Anyway, so to help him out, my wife and I have been trying to regulate our behavior, trying to use a positive tone to manage the kids' behavior. This works great, and we've actually gotten results, but after doing exactly the same thing all day at work with supposed adults, it's freaking exhausting. I don't know how long I can keep it up. I mean I'm trying to force myself to completely change my outlook that I've carried around probably since I was in Kindergarten. I knew it would be hard, but why in the world would having an outward positive orientation cause my normal negative orientation to spike? Am I just doubling up on mood disruption because of the season? Because of work? What the hell?

Time has also become a problem. There just isn't enough of it. How did I do so much stuff this summer in any given day. I used to have time to work, then come home, eat dinner, and go for a walk or a bike ride. I used to hike on the weekends. Where did that time go? It seems like now, it's all I can do to sit down for 15 minutes when I get home before I'm off doing something else, cleaning or cooking, or driving kids around. Oh yeah, there's the difference: I'm cleaning. Over the summer, getting outside and moving was the priority. Housekeeping, not so much. I have got to get myself outside. Some corny thing I read earlier this year said that exercise doesn't take time, it makes time. I hate it when corny stuff ends up being true.

Finally, I've ended up treading water again. Or running in place. I'm having the same job-based identity crisis I've had multiple times per year for who knows how many years now. It goes like this: what am I doing in this place? oh yeah, they keep cutting me checks and asking me to solve problems, and I keep spending the money and solving their problems for them. Repeat ad nauseum, plus about 10 years. It's not that I don't accomplish anything. I've done some awesome stuff this year. I tied up loose ends with peer and employee relationships. I've gotten some people off their butts. I got myself off of my butt, and lost more than 60 pounds. I've proven myself to myself, but all on these small-potato accomplishments. I'm successful at a career I didn't want. I've made some progress in a couple of hobbies. I'm approaching a better-than-average degree of fitness (but look at the sad state of the average). I can still look at all that and say, "so what?" I have a thirst for Greatness, and it hasn't gone away. I don't think I want it to. I don't (can't won't) think that Records Management can be my ultimate destiny.

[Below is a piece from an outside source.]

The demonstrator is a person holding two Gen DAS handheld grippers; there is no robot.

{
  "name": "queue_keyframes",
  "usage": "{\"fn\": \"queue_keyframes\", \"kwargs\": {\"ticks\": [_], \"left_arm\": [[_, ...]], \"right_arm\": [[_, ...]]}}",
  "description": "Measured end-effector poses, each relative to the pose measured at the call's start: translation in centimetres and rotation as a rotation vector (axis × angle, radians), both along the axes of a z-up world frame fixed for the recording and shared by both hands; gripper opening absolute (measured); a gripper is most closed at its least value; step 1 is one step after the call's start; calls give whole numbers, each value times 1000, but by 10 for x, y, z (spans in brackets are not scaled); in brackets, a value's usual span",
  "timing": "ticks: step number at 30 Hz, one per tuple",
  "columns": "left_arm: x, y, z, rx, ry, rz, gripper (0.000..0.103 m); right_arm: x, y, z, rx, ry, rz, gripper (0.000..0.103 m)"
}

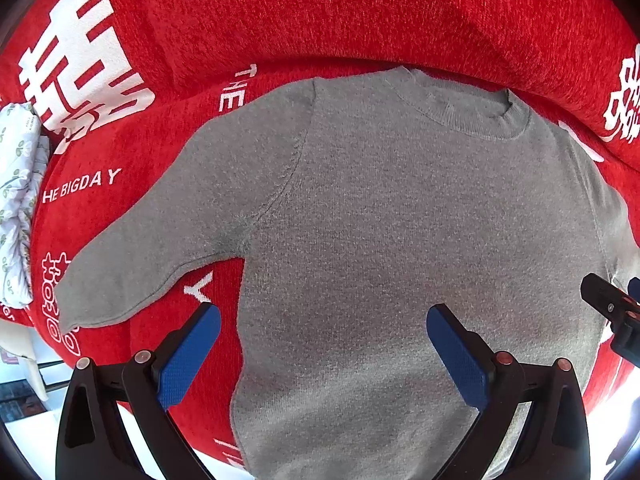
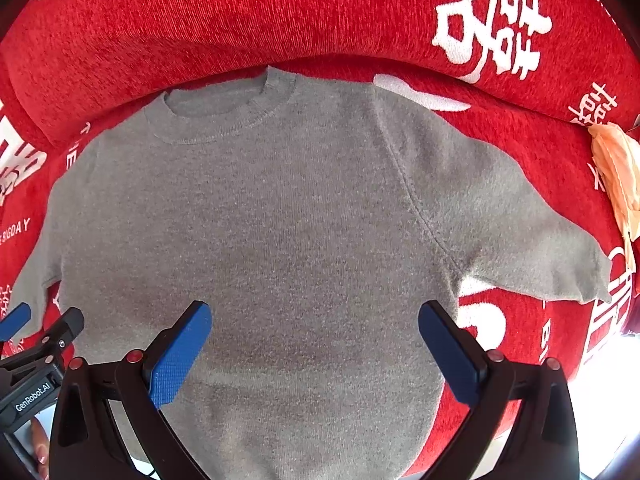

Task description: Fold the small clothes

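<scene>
A small grey knit sweater point(image 1: 392, 216) lies flat and spread out on a red sofa cover, collar at the far side, both sleeves out to the sides. It also shows in the right wrist view point(image 2: 264, 216). My left gripper point(image 1: 323, 316) is open and empty, hovering over the sweater's lower left body. My right gripper point(image 2: 315, 312) is open and empty over the lower right body. The right gripper shows at the right edge of the left wrist view point(image 1: 616, 312); the left gripper shows at the left edge of the right wrist view point(image 2: 44, 328).
The red cover point(image 1: 320, 12) with white lettering rises into a backrest behind the collar. A white floral cloth point(image 1: 18, 200) lies at the left end. A peach cloth point(image 2: 618, 176) lies at the right end. The seat's front edge runs below the hem.
</scene>
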State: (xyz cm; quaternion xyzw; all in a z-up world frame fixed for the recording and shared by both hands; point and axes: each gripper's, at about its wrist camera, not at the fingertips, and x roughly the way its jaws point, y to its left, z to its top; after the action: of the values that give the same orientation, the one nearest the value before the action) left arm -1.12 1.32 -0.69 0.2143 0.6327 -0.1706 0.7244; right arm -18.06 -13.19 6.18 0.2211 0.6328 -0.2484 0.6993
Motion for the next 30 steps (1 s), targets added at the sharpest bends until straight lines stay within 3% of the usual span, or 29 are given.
{"fn": "queue_keyframes", "kwargs": {"ticks": [25, 30], "left_arm": [[13, 29, -3, -49, 17, 41, 103], [20, 52, -4, -146, 54, 96, 103]], "right_arm": [[11, 14, 6, -11, 15, 2, 103], [19, 29, 10, -6, -3, 41, 103]]}}
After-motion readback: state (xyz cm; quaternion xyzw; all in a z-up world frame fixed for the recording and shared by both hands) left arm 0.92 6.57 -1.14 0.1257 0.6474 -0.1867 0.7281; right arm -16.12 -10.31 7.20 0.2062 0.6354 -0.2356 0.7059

I keep thinking it's just some depression coming back, and then I realize that if it's coming back, it's because I haven't made any fundamental changes to the things that bother me about my life. I regilded the cage, is all, did some chin-ups in the doorway. the door's still closed, and I'm no closer to learning to fly. The answer to all this is the same as it was last year: it's on me to make a change, and it's going to be really difficult. "Not this" is not a sufficient career plan, and never has been. I absolutely must figure out what I want to be when I grow up, and become it. Transcend it. I've become all too familiar with the alternative.